Problem description>
Reproduce exactly the lines that run from the start of the records below to the line with "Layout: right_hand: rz", inclusive.

Source data>
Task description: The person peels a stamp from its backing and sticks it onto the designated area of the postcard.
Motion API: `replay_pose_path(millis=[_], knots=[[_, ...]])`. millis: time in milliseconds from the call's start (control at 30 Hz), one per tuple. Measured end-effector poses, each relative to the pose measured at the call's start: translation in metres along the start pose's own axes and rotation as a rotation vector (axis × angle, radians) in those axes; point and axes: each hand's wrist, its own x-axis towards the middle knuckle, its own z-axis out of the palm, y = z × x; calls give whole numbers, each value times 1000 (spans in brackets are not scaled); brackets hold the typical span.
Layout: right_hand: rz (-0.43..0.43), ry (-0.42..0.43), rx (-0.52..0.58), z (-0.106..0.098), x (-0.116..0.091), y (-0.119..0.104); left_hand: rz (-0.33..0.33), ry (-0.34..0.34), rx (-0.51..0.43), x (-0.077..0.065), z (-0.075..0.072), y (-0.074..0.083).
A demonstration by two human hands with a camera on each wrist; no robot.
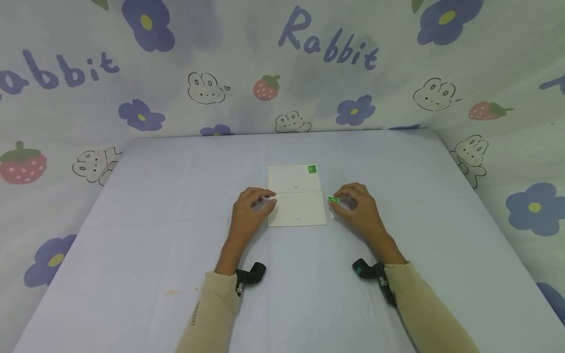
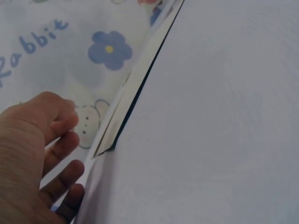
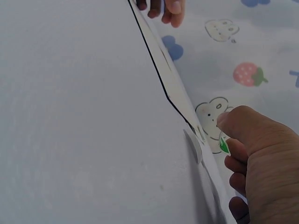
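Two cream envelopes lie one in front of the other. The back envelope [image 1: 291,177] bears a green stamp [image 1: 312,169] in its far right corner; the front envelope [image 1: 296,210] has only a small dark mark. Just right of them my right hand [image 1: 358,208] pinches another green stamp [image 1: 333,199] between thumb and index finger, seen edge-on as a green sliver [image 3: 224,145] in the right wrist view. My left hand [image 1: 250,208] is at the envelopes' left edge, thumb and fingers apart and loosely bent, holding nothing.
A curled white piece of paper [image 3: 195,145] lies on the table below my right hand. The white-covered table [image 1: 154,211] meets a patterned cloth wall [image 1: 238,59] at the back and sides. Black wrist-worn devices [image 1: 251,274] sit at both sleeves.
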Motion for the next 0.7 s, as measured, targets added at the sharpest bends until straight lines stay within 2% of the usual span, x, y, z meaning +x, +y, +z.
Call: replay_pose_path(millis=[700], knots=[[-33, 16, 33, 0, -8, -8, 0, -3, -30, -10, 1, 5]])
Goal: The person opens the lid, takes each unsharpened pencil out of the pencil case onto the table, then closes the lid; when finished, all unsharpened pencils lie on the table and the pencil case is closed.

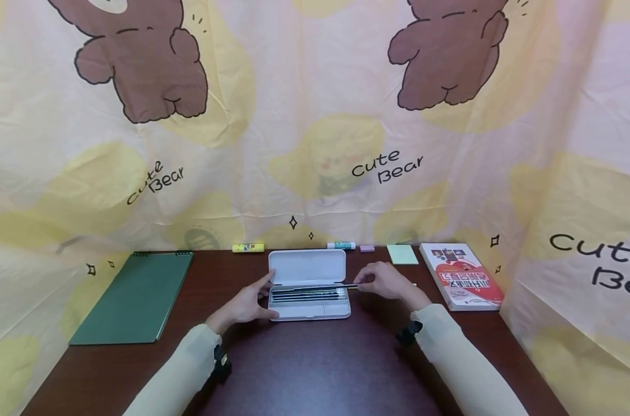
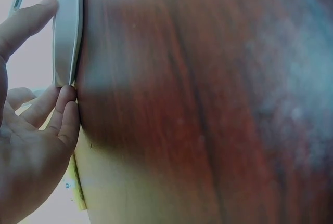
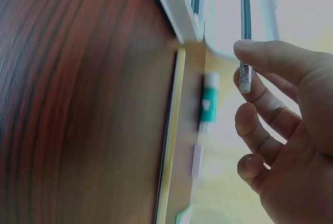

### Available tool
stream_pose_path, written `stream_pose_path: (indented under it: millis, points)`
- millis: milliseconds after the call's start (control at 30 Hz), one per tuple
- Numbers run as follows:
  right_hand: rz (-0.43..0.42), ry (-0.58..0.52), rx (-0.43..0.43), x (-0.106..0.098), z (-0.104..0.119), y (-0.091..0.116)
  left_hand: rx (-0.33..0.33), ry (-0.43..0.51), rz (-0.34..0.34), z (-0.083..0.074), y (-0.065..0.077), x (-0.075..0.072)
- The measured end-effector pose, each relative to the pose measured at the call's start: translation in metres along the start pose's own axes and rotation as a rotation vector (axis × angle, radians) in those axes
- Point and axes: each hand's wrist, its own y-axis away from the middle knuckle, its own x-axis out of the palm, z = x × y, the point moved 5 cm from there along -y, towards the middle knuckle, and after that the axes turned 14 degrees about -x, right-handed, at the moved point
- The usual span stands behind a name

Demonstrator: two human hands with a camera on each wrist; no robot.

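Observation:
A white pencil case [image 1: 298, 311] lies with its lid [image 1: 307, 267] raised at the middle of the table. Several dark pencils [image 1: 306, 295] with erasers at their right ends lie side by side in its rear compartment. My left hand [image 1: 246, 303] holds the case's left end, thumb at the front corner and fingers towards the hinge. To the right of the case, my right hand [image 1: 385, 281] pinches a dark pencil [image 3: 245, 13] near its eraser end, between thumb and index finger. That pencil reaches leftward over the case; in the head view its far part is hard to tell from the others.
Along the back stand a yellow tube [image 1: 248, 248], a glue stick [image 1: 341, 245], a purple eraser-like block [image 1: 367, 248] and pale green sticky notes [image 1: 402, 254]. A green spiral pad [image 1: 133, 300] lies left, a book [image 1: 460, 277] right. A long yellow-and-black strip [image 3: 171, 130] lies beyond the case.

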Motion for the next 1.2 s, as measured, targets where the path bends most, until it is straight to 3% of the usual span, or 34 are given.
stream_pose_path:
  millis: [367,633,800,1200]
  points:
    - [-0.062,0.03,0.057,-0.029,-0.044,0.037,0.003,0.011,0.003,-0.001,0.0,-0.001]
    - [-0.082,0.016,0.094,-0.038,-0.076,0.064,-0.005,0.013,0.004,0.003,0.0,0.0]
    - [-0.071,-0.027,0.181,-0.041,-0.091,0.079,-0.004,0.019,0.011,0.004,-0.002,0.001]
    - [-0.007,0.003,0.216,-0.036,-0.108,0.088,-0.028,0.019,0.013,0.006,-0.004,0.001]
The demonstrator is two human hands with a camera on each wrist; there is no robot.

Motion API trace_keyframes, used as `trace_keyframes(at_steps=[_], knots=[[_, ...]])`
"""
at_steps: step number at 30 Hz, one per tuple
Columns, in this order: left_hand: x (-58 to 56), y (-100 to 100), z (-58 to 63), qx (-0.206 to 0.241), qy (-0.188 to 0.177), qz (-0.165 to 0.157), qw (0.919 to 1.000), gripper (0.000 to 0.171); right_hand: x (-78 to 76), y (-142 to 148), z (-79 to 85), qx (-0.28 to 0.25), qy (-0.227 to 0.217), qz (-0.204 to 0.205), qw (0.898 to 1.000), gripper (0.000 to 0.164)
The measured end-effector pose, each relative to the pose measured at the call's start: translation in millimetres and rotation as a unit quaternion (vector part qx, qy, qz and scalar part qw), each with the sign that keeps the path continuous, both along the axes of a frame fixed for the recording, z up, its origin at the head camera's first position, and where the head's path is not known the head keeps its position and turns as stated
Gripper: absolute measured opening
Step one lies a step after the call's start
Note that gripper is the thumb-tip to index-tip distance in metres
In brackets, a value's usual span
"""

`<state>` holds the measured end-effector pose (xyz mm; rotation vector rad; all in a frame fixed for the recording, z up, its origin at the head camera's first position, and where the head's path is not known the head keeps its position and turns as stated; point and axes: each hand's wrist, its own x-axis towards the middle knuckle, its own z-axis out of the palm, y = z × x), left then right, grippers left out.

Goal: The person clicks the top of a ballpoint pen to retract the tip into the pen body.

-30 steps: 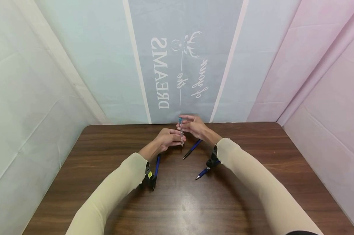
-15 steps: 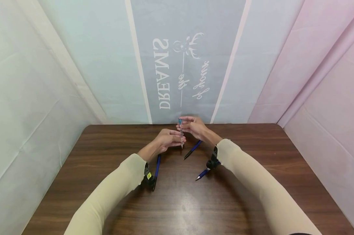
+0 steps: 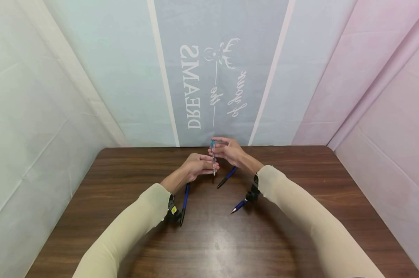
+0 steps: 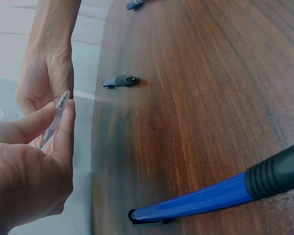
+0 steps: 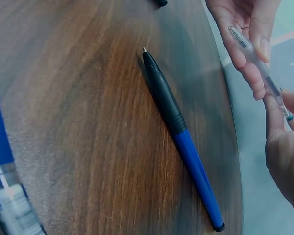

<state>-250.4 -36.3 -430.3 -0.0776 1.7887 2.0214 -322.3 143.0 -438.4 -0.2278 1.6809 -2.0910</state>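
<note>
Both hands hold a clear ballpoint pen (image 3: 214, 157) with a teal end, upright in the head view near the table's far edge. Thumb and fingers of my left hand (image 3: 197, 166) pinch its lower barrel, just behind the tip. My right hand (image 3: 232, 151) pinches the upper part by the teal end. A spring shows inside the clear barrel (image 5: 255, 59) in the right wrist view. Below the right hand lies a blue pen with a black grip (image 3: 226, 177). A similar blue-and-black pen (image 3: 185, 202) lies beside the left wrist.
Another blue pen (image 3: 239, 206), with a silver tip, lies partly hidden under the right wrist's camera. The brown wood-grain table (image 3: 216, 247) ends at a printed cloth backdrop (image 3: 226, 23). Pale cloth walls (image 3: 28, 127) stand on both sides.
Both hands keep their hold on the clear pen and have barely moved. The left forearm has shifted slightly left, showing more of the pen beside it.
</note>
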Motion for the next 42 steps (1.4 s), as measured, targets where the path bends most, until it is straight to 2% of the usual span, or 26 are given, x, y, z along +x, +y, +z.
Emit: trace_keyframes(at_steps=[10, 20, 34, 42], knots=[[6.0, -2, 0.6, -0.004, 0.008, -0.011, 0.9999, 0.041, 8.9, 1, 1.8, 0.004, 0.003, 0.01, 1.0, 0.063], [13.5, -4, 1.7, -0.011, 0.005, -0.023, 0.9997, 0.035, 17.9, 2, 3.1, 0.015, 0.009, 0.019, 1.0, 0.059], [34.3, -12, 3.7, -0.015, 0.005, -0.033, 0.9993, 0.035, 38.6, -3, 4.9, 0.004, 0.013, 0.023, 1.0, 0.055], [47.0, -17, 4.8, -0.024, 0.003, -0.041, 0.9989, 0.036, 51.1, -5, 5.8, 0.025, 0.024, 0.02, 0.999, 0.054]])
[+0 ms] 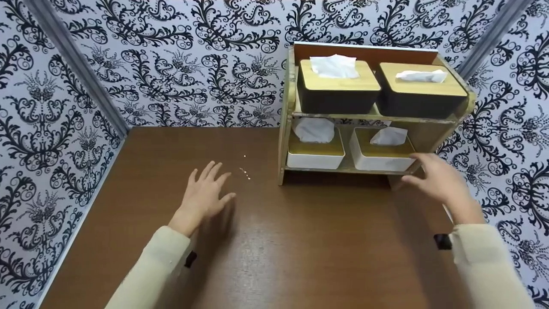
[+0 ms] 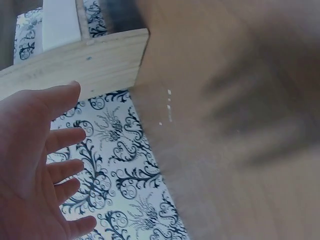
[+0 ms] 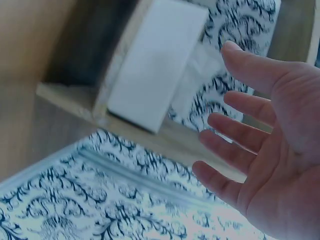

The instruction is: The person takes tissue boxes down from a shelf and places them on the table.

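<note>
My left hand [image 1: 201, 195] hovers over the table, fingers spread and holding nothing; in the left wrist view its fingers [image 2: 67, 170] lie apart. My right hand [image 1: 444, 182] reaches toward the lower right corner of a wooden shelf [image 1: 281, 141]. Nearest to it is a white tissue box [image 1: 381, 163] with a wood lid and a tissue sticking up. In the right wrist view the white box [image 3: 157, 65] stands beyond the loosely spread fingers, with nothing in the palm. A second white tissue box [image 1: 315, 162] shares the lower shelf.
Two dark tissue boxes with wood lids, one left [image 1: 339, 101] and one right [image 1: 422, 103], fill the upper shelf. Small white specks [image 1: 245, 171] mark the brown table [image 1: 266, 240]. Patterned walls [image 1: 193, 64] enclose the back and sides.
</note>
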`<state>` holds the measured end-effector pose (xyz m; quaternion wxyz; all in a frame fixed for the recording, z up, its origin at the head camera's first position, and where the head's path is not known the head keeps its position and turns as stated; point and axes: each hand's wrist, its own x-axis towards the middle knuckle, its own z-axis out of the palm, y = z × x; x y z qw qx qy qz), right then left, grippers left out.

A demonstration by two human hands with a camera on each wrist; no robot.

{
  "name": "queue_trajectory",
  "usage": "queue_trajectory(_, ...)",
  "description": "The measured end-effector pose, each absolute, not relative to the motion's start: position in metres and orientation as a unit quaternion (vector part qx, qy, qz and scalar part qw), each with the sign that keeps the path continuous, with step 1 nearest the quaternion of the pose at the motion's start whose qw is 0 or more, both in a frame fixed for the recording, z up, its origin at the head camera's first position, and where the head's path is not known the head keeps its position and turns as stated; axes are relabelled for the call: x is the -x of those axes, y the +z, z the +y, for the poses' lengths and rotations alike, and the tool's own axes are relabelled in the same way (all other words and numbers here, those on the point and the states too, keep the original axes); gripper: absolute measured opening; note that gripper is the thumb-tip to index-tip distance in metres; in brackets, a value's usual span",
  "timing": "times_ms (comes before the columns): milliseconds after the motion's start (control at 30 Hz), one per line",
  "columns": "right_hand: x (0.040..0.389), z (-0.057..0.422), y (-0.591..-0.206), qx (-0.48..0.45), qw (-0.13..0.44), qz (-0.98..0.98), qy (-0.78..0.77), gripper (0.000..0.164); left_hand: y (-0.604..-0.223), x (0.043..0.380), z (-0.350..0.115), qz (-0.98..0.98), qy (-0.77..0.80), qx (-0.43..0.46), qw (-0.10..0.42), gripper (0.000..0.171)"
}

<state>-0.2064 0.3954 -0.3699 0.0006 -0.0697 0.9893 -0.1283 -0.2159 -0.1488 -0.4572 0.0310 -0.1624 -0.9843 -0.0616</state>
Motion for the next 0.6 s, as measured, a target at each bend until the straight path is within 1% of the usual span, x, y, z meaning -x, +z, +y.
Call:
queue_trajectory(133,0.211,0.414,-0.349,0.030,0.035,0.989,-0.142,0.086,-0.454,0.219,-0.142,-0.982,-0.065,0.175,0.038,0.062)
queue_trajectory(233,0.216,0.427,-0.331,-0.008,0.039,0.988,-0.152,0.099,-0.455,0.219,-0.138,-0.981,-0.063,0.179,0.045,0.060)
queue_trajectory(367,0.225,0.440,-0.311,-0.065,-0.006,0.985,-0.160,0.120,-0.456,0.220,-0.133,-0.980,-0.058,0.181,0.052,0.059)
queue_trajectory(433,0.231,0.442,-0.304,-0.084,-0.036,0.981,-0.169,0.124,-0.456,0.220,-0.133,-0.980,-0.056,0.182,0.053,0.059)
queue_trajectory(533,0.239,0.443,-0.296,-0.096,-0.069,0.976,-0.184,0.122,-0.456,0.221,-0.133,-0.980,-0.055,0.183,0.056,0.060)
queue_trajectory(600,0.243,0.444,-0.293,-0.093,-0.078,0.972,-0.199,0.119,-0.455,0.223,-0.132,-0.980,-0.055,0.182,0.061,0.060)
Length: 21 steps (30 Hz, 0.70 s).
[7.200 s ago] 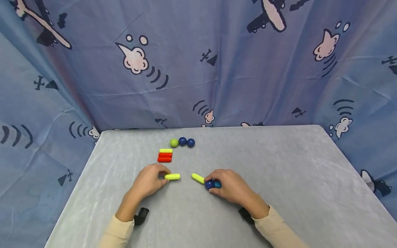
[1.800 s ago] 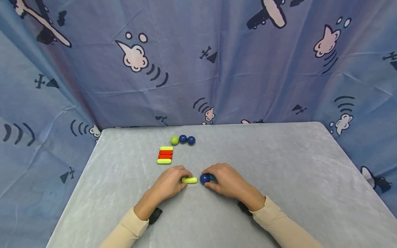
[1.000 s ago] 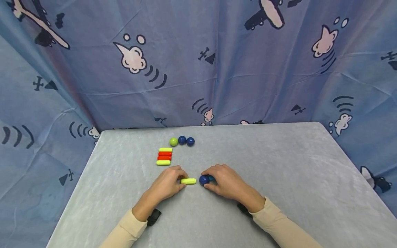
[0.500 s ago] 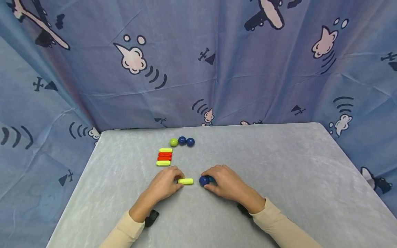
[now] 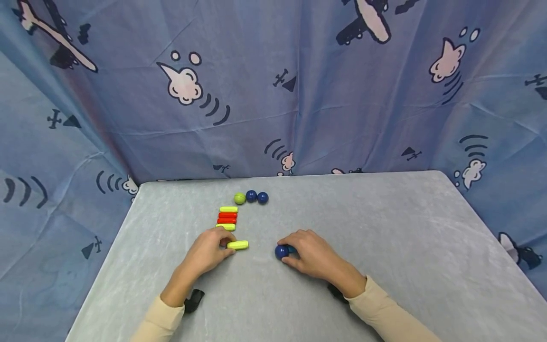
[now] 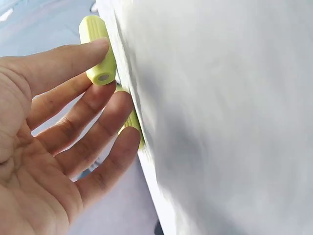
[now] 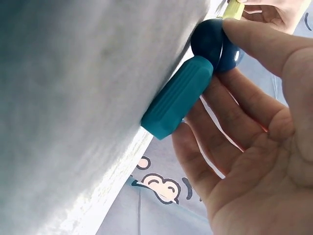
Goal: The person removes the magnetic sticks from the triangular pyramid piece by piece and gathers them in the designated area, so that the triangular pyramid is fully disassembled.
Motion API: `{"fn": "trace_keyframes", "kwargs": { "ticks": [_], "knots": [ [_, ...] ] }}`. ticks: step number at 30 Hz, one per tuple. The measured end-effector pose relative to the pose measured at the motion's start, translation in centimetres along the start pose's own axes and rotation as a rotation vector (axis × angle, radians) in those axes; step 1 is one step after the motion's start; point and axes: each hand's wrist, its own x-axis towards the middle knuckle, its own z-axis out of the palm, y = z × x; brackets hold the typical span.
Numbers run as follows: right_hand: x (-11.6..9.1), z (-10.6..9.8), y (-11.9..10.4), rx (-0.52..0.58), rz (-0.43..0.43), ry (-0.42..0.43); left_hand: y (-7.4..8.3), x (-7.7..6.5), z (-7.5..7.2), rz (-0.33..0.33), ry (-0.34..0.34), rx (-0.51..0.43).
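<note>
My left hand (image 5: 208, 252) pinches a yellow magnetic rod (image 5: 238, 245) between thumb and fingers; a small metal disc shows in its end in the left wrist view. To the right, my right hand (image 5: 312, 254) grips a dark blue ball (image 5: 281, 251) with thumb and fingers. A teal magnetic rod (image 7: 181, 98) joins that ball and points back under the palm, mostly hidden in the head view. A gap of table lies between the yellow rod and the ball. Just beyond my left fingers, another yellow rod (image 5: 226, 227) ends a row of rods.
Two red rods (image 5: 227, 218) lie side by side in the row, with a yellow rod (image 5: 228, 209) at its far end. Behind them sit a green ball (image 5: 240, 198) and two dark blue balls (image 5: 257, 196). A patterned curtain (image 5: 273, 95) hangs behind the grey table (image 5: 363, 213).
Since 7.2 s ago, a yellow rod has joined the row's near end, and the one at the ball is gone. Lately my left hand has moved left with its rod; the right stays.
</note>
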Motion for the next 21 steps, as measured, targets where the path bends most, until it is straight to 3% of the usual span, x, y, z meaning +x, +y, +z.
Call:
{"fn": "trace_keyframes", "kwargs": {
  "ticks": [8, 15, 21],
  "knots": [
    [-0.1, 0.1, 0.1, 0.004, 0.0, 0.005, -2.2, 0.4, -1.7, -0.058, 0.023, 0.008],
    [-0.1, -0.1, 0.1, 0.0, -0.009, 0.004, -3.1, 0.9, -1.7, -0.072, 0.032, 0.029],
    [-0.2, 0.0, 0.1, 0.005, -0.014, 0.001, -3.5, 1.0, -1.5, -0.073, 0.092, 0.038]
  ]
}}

Reply to the task>
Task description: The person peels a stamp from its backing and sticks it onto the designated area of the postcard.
Motion API: `replay_pose_path(millis=[_], knots=[[_, ...]])`. millis: time in milliseconds from the call's start (control at 30 Hz), one per tuple. Measured end-effector poses, each relative to the pose measured at the call's start: translation in metres along the start pose's own axes and rotation as a rotation vector (axis × angle, radians) in those axes; point and axes: each hand's wrist, its own x-axis towards the middle knuckle, its own z-axis out of the palm, y = z × x; calls give whole numbers, each value times 1000 (spans in brackets are not scaled); brackets hold the typical span.
Layout: right_hand: rz (-0.43..0.43), ry (-0.42..0.43), rx (-0.52..0.58), z (-0.106..0.098), x (-0.116..0.091), y (-0.119..0.104); left_hand: rz (-0.33..0.33), ry (-0.34..0.34), rx (-0.51..0.43), x (-0.077..0.065), z (-0.075..0.072), y (-0.074..0.083).

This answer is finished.